**WHAT IS NEEDED**
The entries below hold a line with "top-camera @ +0" and a line with "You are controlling". Return those lines and all that lie between them, exactly and only.

**PROVIDED MATERIAL**

==========

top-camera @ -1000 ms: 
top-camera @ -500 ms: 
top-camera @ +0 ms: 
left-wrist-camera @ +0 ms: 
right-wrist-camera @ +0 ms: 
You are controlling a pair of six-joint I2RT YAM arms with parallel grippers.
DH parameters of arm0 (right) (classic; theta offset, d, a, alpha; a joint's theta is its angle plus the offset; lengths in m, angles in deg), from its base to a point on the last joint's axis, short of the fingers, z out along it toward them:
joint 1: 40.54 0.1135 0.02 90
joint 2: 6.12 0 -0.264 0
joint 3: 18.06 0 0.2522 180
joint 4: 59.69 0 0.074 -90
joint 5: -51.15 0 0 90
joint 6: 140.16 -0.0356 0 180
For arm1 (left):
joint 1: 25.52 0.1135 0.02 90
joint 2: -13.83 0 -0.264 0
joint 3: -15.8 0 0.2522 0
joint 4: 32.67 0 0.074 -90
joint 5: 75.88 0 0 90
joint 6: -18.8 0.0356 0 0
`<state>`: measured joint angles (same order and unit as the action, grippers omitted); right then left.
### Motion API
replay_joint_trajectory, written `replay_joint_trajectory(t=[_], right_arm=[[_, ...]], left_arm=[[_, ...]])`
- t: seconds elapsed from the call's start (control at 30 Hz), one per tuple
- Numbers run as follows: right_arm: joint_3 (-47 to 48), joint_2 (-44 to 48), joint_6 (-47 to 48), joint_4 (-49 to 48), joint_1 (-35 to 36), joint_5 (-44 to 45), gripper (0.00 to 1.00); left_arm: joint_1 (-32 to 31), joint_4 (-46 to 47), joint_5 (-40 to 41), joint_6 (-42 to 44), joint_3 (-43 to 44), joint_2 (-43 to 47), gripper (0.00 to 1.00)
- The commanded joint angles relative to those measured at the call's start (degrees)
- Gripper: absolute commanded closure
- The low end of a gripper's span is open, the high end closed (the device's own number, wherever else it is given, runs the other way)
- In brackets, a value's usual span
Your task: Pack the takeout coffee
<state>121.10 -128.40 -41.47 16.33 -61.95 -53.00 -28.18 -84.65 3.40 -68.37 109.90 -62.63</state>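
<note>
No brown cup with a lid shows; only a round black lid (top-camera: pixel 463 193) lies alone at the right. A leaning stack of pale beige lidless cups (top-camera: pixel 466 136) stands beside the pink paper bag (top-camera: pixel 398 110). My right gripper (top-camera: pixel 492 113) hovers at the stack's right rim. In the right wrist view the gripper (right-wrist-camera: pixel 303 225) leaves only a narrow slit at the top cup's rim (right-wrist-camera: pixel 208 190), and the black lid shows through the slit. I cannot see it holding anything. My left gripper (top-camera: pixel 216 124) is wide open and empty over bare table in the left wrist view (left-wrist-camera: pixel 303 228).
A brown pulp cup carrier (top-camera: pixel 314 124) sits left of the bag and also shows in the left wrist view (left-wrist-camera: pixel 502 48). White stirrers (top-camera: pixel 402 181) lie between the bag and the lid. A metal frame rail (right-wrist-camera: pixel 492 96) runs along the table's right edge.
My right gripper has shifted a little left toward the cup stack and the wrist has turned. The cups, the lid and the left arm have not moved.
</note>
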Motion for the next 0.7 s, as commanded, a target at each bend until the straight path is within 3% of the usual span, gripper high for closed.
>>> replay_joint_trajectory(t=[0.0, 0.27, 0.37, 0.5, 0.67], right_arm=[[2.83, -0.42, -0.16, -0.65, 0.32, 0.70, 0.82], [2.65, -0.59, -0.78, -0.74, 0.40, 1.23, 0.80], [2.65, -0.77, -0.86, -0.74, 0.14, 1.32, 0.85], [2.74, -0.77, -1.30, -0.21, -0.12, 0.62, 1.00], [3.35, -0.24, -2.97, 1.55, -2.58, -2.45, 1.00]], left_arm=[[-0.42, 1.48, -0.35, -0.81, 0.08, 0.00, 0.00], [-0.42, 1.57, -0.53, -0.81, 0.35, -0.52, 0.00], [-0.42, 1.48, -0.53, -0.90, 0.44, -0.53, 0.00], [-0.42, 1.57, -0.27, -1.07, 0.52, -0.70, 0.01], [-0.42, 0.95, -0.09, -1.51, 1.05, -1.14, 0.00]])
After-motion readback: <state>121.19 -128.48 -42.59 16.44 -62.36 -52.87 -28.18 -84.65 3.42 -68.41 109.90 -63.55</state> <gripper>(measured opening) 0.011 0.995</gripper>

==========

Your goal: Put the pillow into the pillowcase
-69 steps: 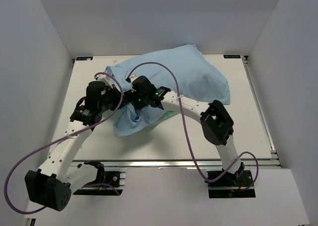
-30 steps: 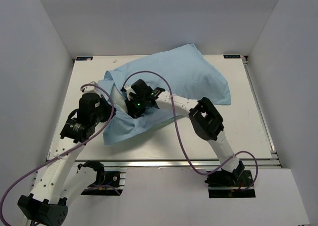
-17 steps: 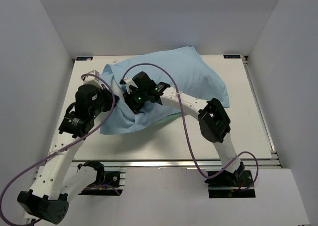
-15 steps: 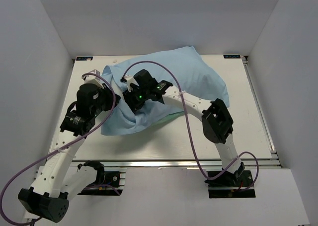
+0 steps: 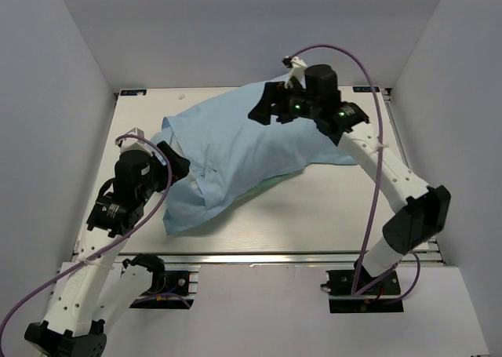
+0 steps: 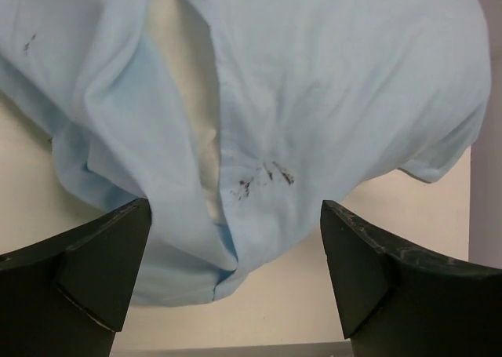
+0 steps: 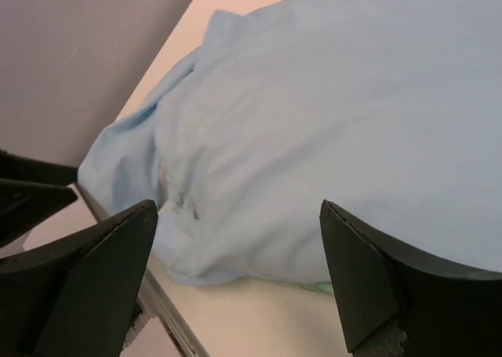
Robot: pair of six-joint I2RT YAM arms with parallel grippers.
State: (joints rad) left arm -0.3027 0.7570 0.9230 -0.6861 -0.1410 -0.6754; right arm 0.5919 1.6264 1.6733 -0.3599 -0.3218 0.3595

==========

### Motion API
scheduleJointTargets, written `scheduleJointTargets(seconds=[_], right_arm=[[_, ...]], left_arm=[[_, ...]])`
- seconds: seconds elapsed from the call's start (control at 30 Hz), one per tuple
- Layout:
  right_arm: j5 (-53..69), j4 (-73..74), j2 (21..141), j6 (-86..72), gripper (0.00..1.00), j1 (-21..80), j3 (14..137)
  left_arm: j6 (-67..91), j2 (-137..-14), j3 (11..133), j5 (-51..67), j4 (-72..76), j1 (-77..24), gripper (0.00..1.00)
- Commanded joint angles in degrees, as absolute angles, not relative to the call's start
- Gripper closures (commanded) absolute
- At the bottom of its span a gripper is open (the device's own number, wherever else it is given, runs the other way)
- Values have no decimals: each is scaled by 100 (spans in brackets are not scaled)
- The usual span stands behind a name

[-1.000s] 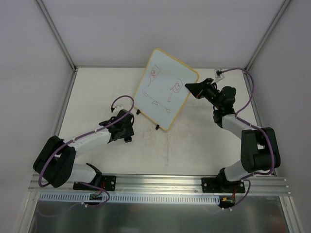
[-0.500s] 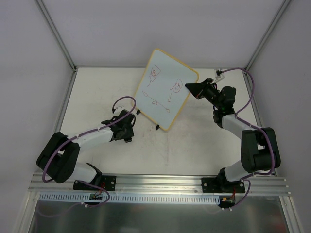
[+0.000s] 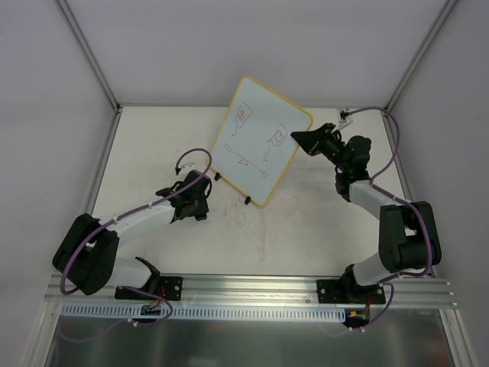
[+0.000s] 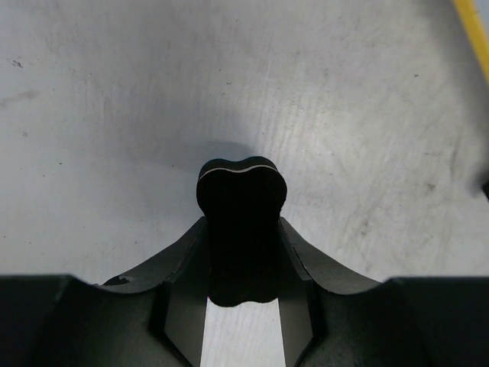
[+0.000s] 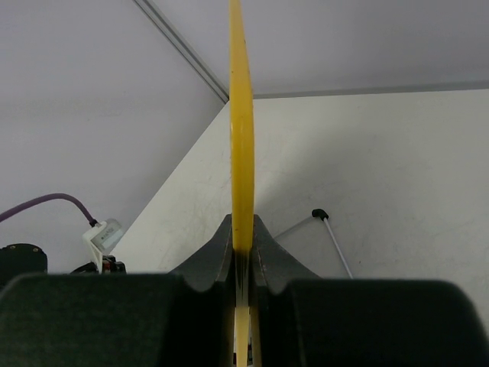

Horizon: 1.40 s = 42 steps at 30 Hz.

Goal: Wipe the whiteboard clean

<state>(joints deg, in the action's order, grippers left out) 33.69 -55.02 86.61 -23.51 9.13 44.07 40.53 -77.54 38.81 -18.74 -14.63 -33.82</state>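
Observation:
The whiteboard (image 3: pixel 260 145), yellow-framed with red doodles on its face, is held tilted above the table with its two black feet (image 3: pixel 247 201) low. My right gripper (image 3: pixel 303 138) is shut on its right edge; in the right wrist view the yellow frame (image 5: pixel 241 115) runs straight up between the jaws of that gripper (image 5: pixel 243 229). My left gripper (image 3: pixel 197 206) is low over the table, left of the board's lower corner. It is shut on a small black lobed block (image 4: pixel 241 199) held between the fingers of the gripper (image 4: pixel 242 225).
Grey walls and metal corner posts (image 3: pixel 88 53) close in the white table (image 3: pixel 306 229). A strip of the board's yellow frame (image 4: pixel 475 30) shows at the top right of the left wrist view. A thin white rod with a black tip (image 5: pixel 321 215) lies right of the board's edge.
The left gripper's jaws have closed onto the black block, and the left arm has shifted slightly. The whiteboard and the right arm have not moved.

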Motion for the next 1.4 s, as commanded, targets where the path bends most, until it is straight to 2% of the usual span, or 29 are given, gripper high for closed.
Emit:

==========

**EXPECTED ANSWER**
top-camera @ +0 ms: 
left-wrist-camera @ +0 ms: 
right-wrist-camera @ +0 ms: 
You are controlling a pair of six-joint I2RT YAM arms with parallel grippers.

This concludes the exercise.